[Work task]: Every line below that holds the word "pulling" must be listed.

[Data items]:

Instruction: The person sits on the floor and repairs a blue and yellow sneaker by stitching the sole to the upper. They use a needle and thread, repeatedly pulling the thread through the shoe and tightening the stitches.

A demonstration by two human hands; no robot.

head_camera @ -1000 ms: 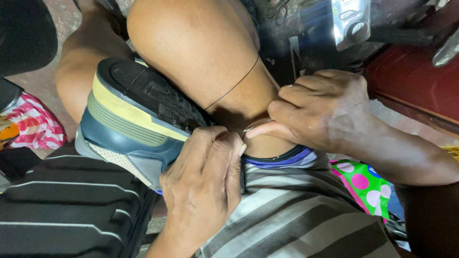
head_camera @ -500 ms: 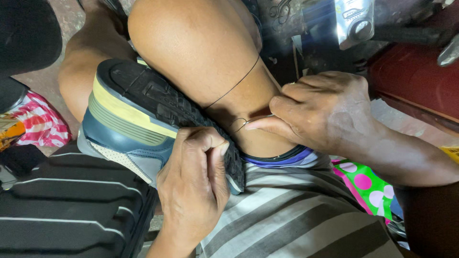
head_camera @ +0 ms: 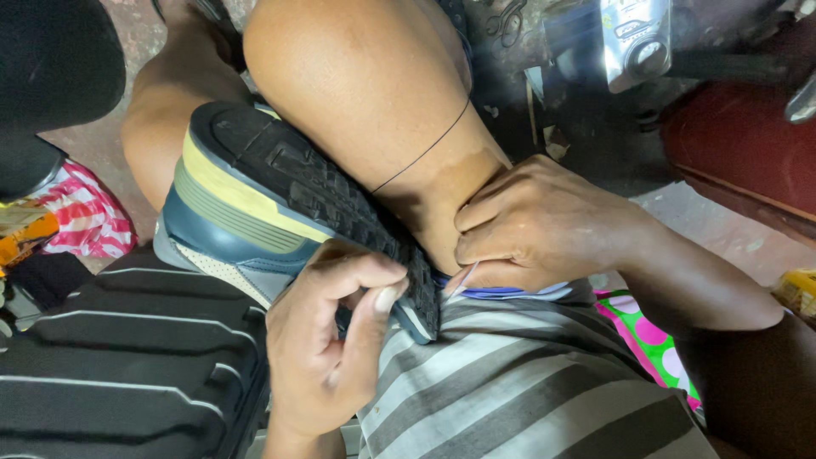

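fingers (head_camera: 365, 285) of the left hand (head_camera: 327, 344) are curled together at the toe of a navy sneaker (head_camera: 263, 212), which is wedged sole-up against the bare knee (head_camera: 357, 93). at 3 o'clock, the right hand (head_camera: 544, 225) is pinched on a thin needle (head_camera: 463, 278); black thread (head_camera: 421, 153) is stretched toward 12.

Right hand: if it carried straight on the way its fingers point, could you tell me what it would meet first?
Probably the sneaker's black sole: the right hand points left, its fingertips almost at the toe end.
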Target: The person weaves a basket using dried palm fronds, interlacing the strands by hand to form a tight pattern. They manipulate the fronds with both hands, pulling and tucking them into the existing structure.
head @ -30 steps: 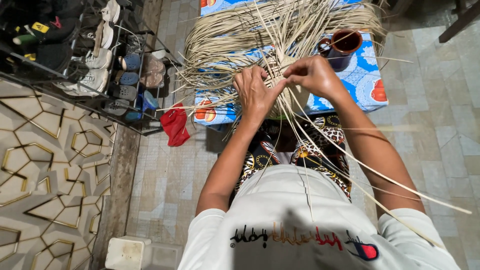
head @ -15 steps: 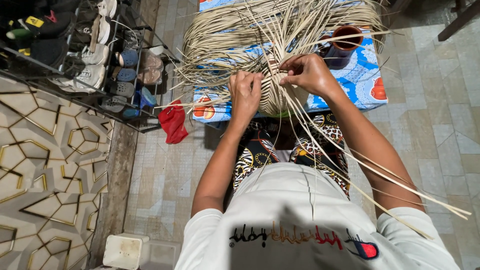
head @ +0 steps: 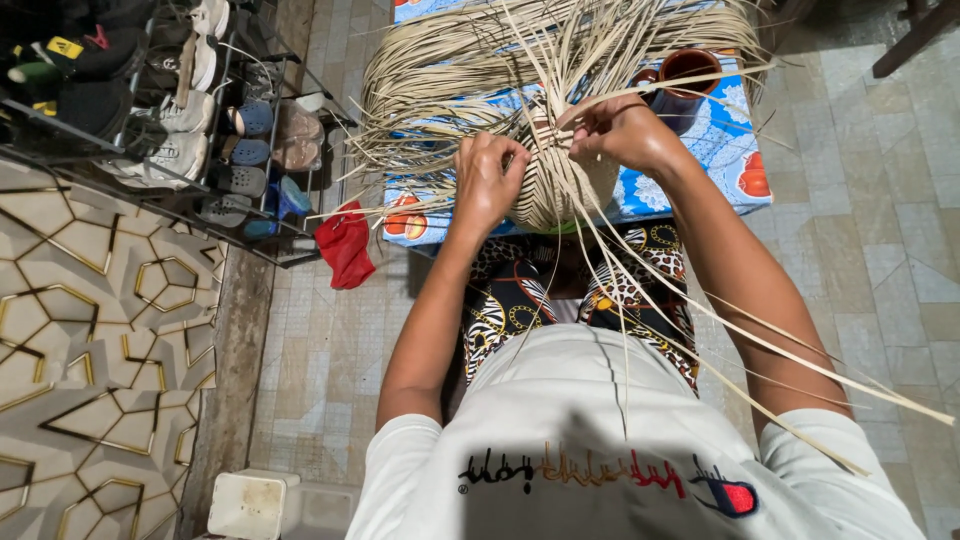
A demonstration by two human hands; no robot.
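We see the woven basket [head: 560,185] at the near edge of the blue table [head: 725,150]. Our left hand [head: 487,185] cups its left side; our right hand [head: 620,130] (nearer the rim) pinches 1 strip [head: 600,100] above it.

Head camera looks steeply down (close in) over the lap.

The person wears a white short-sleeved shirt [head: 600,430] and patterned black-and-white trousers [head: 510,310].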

[Exercise result]:
Instruction: The person sits on the floor and repairs a blue and yellow sneaker by stitching the sole to the upper. They use a needle and thread, repeatedly pulling the thread through the shoe and tightening the stitches.
Target: The person weaves a basket using dried palm fronds, interlacing the strands by hand to form a tight pattern. They manipulate the fronds with both hands, pulling and tucking them into the existing structure.

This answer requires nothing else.